Бывает, что читаешь пьесу и все нравится: тема, персонажи, но не слышишь звучания – не слышишь, как, грубо говоря, звучит воздух в этой истории. И тогда идет долгий этап отслушивания, поисков. У меня с Довлатовым было так – долго не мог найти тему героя, пока не услышал вот эту армянскую боса-нову. И актерам это очень сильно помогает: они вдруг начинают «слышать» сцены, вступать в диалоги внутри этих сцен уже с учетом звучания. И когда ты на сцене включаешь актерам музыку, они уже на нее не обращают внимания, они в ней живут.

- А как вы в целом работаете с актерами: объясняете, что они должны сыграть, или сами показываете?

- Есть такой метод «режиссерский показ», я его использую, но уточняю, что я вам покажу не как, а «что». Потому что «как» – это уже задача актера, я же не могу сыграть за него.

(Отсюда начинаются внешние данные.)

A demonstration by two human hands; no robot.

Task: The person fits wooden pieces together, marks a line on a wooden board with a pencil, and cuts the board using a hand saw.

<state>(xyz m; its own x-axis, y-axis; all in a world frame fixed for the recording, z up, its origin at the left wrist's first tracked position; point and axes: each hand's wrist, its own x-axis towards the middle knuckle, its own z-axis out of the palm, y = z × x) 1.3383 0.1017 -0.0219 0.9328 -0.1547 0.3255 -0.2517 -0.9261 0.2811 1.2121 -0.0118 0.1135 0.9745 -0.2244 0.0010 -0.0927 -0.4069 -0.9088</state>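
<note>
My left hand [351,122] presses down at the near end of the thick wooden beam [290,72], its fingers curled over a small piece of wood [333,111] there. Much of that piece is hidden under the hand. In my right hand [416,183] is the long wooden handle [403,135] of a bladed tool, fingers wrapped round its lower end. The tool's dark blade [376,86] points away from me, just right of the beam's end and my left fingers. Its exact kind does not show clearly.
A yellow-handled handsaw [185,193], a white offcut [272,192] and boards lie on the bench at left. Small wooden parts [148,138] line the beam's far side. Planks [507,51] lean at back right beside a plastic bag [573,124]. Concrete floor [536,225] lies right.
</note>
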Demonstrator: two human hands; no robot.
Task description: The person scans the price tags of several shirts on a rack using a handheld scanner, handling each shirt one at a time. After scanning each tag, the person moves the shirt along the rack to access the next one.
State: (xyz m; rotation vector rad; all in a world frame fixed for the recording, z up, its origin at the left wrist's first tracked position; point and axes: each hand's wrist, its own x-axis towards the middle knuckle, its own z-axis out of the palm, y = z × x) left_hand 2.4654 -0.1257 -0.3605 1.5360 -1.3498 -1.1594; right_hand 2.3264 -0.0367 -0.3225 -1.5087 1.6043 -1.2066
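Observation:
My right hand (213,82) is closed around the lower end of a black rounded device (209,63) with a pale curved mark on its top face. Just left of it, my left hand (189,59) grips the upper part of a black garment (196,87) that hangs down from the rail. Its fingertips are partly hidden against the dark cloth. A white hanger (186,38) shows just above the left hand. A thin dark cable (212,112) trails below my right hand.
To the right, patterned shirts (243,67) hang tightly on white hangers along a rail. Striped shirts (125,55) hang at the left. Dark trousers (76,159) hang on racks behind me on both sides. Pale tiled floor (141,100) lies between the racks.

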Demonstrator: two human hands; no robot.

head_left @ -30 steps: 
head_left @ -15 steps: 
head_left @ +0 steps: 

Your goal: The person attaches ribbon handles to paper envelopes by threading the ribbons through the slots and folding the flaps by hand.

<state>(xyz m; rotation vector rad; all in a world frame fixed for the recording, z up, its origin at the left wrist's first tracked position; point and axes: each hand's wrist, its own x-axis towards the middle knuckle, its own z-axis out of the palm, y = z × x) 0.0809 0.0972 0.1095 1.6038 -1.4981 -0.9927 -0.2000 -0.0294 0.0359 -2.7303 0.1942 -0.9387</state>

- То есть свободу вы им даете?

- Обязательно! Если актер существует в системе: шаг влево, шаг вправо - расстрел, то получается, как правило, мертвый спектакль. Измерять ширину шага нужно в балете, а мы же создаем… я понимаю, что иллюзию, но жизни же!

- Четвертая стена разрушена или мы, как зрители, все же должны понимать себя только как наблюдателей?

- Это зависит от спектакля. Есть с так называемой «четвертой стеной», а есть, где наоборот, используется приём прямого контакта со зрителем. Это уже зависит от решения.

- Эти метаморфозы театр переживает, чтобы продолжать существовать, или это все же его разрушает?

- Для меня это не разрушение, потому что сегодня мы живем в эпоху интерактива, и для театра это просто необходимость. Другое дело, что не каждый зритель готов быть втянутым в диалог, потому что приходят с запросом: вы мне расскажите историю, а я на нее посмотрю со стороны. А кому-то наоборот это нравится.

И в этом есть некая провокация: ты заставляешь зрителя не просто сопереживать, а еще и соучаствовать, но не с каждым материалом это возможно. В «Вассе», например, я такой возможности не увидел и актёры будут отделены от зрителя рампой. А в «Пиаф» у нас есть моменты обращения к конкретному зрителю в зале и мы много работаем с публикой, жанр «кабаре» это позволяет.

- Почему театр продолжает существовать и интерес к нему сохраняется?

- Сколько ни прогнозировали смерть театра, он до сих пор жив и прекрасно себя чувствует, потому что, в отличие от, скажем, кино и телевидения, это живой, сиюминутный вид искусства, где совершается прямой обмен энергией между зрителями и актерами. Театр заменить нечем, потому что нечем заменить эту форму творческого контакта.

- Вы счастливы быть режиссером? Если бы была возможность, занялись бы чем-нибудь другим?

- Нет. Я занимаюсь любимым делом, и мне за это еще и деньги платят. По-моему, это счастье.

В свое время, когда у меня стоял выбор перед поступлением – я поступал на актера, четко для себя определил: не поступлю в театральный, пойду в медицинский. Но я поступил в театральный, хотя желание препарировать, как видите, осталось.